[What you should do]:
Each line below must be printed exactly as it stands.

Segment Open

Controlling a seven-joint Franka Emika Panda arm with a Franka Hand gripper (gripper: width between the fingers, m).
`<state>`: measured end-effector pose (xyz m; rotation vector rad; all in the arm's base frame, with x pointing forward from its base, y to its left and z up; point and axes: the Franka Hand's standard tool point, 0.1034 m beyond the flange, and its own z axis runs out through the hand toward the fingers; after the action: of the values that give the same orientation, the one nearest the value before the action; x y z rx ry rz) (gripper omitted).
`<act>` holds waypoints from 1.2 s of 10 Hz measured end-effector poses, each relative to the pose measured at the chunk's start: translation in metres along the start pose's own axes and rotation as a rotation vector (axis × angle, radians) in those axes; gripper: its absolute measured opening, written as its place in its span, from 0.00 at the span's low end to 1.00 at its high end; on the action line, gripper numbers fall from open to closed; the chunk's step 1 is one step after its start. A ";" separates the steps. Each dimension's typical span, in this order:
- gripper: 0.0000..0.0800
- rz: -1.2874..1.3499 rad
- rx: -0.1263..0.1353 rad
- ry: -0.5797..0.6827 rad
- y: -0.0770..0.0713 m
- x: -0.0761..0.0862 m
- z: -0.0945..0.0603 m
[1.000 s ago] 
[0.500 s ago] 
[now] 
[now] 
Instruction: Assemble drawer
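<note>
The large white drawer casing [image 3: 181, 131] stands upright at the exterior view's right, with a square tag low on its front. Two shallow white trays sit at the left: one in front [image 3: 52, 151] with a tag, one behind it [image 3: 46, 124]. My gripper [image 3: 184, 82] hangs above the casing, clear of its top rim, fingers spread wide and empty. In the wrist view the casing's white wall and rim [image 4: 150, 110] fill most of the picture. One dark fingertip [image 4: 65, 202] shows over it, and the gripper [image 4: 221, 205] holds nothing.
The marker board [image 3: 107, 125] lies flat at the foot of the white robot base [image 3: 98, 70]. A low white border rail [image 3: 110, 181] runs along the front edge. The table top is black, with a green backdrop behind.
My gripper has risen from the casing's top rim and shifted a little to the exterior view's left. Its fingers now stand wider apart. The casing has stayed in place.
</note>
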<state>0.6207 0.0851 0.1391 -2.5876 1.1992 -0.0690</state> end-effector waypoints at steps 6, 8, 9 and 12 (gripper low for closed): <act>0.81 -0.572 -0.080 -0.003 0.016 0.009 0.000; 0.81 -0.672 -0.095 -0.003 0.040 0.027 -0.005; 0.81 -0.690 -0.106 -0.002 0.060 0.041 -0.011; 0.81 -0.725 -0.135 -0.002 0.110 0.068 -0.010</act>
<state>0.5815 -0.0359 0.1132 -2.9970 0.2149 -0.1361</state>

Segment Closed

[Result of this exercise]:
Controlling a seven-joint Franka Emika Panda arm with a Franka Hand gripper (gripper: width between the fingers, m).
`<state>`: measured end-effector pose (xyz m; rotation vector rad; all in the arm's base frame, with x pointing forward from its base, y to its left and z up; point and axes: the Franka Hand's standard tool point, 0.1034 m beyond the flange, and its own z axis runs out through the hand toward the fingers; after the action: of the values that give the same orientation, the one nearest the value before the action; x y z rx ry rz) (gripper omitted).
`<act>` holds waypoints from 1.2 s of 10 Hz measured end-effector poses, each relative to the pose measured at the chunk's start: translation in metres along the start pose's own axes and rotation as a rotation vector (axis × angle, radians) in those axes; gripper: its absolute measured opening, written as its place in its span, from 0.00 at the span's low end to 1.00 at its high end; on the action line, gripper numbers fall from open to closed; the chunk's step 1 is one step after its start. A ";" separates the steps. Each dimension's typical span, in this order:
- gripper: 0.0000..0.0800
- rz: -1.2874..1.3499 rad
- rx: -0.1263..0.1353 rad
- ry: -0.5797..0.6827 rad
- y: -0.0770..0.0713 m
- x: -0.0761..0.0862 m
- z: -0.0945..0.0603 m
[1.000 s ago] 
[0.500 s ago] 
[now] 
[now] 
Instruction: Assemble drawer
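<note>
The large white drawer casing [image 3: 181, 131] stands upright at the exterior view's right, with a square tag low on its front. Two shallow white trays sit at the left: one in front [image 3: 52, 151] with a tag, one behind it [image 3: 46, 124]. My gripper [image 3: 184, 82] hangs above the casing, clear of its top rim, fingers spread wide and empty. In the wrist view the casing's white wall and rim [image 4: 150, 110] fill most of the picture. One dark fingertip [image 4: 65, 202] shows over it, and the gripper [image 4: 221, 205] holds nothing.
The marker board [image 3: 107, 125] lies flat at the foot of the white robot base [image 3: 98, 70]. A low white border rail [image 3: 110, 181] runs along the front edge. The table top is black, with a green backdrop behind.
My gripper has risen from the casing's top rim and shifted a little to the exterior view's left. Its fingers now stand wider apart. The casing has stayed in place.
</note>
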<state>0.6207 0.0851 0.1391 -2.5876 1.1992 -0.0690</state> end-effector waypoints at steps 6, 8, 9 and 12 (gripper low for closed): <act>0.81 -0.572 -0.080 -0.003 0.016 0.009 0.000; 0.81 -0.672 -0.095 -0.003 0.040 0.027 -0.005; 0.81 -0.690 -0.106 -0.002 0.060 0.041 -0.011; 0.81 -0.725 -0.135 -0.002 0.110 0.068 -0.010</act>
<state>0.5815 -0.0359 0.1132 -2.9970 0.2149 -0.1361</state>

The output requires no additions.